# 28 Gallon Vertical



## gex23 (Apr 15, 2008)

This is my second viv, specs below :

- 30"H x 12"W x 18" D aquarium
- Euro style lower and upper vents, made by myself
- Pilkington Optiwhite Sliding door on runners
- Mistking System with 4 nozzles
- GroBeam LED light (contains 10 x CREE XP-E 6500k High output LEDs) with controller for automated sunrise / sunset / moonlight / storms
- Treefern Panels on 2 sides
- Oak Branches siliconed in place
- Eggcrate false bottom
- Magnolia and oak leaf litter
- Substrate mix of crushed treefern/peat/milled sphag moss/ crushed oak leaves/charcoal, seeded with springs and tropical woodlice
- Plant list to be added

Heres a couple of snaps :



















Link to build thread - http://www.dendroboard.com/forum/pa...vert-conversion-warning-poor-workmanship.html

Regards

Anthony


----------



## Morgan Freeman (Feb 26, 2009)

Looks very good. 

Any growth showing?


----------



## gex23 (Apr 15, 2008)

Morgan Freeman said:


> Looks very good.
> 
> Any growth showing?


I was just going to update with a plant list!

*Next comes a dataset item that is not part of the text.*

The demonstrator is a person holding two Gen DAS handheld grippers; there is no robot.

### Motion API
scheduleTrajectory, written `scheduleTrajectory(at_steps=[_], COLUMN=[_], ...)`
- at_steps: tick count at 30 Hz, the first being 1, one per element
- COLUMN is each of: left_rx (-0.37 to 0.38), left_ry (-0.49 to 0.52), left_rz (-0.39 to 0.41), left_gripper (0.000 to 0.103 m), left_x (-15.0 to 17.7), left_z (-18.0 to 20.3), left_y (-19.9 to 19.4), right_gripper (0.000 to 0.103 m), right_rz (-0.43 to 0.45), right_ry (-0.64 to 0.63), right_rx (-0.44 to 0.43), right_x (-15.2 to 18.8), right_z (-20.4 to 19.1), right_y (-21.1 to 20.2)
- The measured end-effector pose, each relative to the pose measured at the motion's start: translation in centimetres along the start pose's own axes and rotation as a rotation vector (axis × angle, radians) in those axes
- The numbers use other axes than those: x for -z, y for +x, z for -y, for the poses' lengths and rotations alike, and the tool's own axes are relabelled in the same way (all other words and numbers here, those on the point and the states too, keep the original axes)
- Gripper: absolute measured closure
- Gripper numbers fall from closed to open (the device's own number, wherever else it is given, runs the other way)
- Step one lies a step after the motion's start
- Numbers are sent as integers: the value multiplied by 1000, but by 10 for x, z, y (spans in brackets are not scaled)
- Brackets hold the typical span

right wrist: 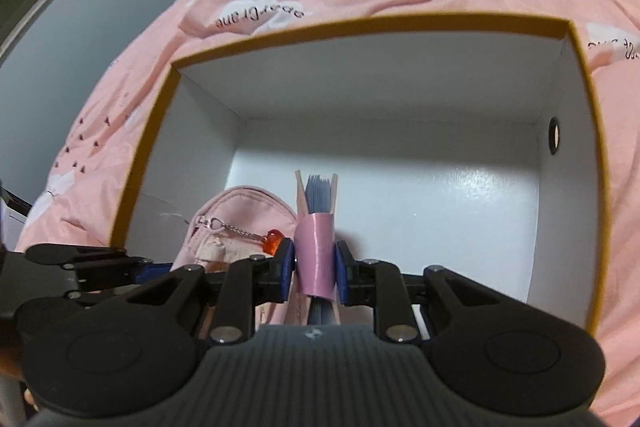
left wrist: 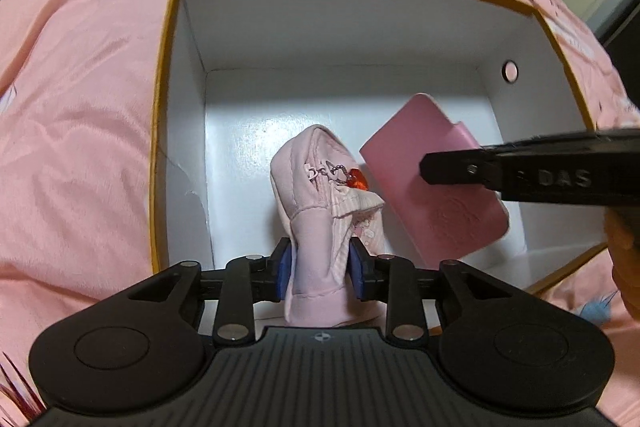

Yeah, the Neoregelia Hawaii is reddening up, all broms throwing shoots. The Ficus Panama is growing well as is the Ficus Pumila, plus every other plant in there. They must love this light.

Here's a plant list :

- Neoregelia 'Hawaii'
- Neoregelia 'Fireball'
- Neoregelia 'Narciss'
- Neoregelia 'Amazon'
- Ficus 'Panama'
- Ficus Pumilia
- Microsorum Steerei
- Marcgravia spec. 'Peru'
- Philodendron spec. 'Costa Rica'
- Pothos
- Cissus Discolor
- Various native mosses
- Pleurothallis sp.


----------



## Dartfrogfreak (Jun 22, 2005)

Looks awesome!

I would love to see a closeup of that Marcgravia species 'Peru'
Looks different from the standard Marcgravia SP thats been floating around here.


Todd


----------



## gex23 (Apr 15, 2008)

Dartfrogfreak said:


> Looks awesome!
> 
> I would love to see a closeup of that Marcgravia species 'Peru'
> Looks different from the standard Marcgravia SP thats been floating around here.
> ...


Cheers.

I'll try and get some close up photos of the Macgravia tomorrow and will upload 

Regards

Anthony


----------



## Chris155hp (Mar 17, 2010)

gex23 said:


> This is my second viv, specs below :
> 
> - GroBeam LED light (contains 10 x CREE XP-E 6500k High output LEDs) with controller for automated sunrise / sunset / moonlight / storms


i would really like to see how this works. =)


----------



## varanoid (Jan 21, 2011)

I really like how you inluded all your tank specs in the first post. It eliminates a lot of questions about what you are running. It reminds me of how a lot of reefers present their setups to other hobbyist which is very thorough.


----------



## Reef_Haven (Jan 19, 2011)

gex23 said:


> GroBeam LED light (contains 10 x CREE XP-E 6500k High output LEDs) with controller for automated sunrise / sunset / moonlight / storms


Wow!!! That's a lot of light. Should put out at least 2,000 lumens.
There are a couple manufacturers out there that build these, mostly for reef tanks.

You aren't by any chance trying to grow corals in there as well, are you?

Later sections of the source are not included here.